# Cyber-Physical Systems

# **Embedded Architecture**



IECE 553/453- Fall 2020

Prof. Dola Saha



#### **Introduction to Microcontrollers**





#### **Introduction to Microcontrollers**

- A microcontroller (MCU) is a small computer on a single integrated circuit consisting of a relatively simple central processing unit (CPU) combined with peripheral devices such as memories, I/O devices, and timers.
  - By some accounts, more than half of all CPUs sold worldwide are microcontrollers.
  - Such a claim is hard to substantiate because the difference between microcontrollers and general-purpose processors is indistinct.



#### **Microcontrollers**

- > An Embedded Computer System on a Chip
  - A CPU
  - Memory (Volatile and Non-Volatile)
  - Timers
  - I/O Devices
- > Typically intended for limited energy usage
  - Low power when operating plus sleep modes
- > Where might you use a microcontroller?



### What is Control?

- > Sequencing operations
  - Turning switches on and off
- Adjusting continuously (or at least finely) variable quantities to influence a process

## Microcontroller vs Microprocessor

- ➤ A microcontroller is a small computer on a single integrated circuit containing a processor core, memory, and programmable input/output peripherals.
- ➤ A microprocessor incorporates the functions of a computer's central processing unit (CPU) on a single integrated circuit.

## Microcontroller vs Microprocessor



## **Types of Processors**

- ➤ In general-purpose computing, the variety of instruction set architectures today is limited, with the Intel x86 architecture overwhelmingly dominating all.
- There is no such dominance in embedded computing.
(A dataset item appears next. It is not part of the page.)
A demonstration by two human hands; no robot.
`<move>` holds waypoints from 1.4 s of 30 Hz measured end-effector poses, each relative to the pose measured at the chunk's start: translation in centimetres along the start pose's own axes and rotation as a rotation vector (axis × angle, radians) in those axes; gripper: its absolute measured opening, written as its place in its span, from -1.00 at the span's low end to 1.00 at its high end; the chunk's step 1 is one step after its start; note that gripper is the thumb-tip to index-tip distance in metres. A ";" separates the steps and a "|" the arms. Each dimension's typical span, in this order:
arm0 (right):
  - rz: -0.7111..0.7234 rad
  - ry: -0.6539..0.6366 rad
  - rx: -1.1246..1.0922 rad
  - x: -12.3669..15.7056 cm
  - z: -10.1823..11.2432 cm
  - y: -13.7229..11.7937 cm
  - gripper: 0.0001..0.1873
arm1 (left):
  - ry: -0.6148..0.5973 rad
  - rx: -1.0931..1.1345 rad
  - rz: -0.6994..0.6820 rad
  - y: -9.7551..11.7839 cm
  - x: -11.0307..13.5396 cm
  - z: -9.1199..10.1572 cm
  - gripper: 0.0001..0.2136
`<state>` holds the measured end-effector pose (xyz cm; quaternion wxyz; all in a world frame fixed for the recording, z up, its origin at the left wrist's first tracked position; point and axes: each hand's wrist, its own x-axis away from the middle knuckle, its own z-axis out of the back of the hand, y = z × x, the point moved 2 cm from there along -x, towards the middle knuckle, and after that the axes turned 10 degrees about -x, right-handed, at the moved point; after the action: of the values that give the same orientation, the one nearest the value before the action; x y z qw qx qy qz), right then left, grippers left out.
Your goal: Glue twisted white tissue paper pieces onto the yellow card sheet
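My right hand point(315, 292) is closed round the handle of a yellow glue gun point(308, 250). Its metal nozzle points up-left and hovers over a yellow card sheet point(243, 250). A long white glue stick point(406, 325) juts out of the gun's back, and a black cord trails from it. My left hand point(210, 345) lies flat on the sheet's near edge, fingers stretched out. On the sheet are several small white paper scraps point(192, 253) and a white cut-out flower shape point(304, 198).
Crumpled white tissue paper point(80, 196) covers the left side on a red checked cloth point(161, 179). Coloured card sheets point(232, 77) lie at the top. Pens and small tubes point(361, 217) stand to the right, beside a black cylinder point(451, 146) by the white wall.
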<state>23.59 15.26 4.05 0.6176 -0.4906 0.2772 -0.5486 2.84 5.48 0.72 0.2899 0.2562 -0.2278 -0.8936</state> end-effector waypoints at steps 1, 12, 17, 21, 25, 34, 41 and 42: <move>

On the contrary, the *variety of processors can be daunting* to a system designer.
- > Do you want same microprocessor for your watch, autonomous vehicle, industrial sensor?

#### How to choose?

- ➤ How to choose micro-processors/controllers?
- > Things that matter
  - Peripherals
  - Concurrency & Timing
  - Clock Rates
  - Memory sizes (SRAM & flash)
  - Package sizes



## **Types of Microcontrollers**



#### **DSP Processors**

- > Processors designed specifically to support numerically intensive signal processing applications are called DSP processors, or DSPs (digital signal processors).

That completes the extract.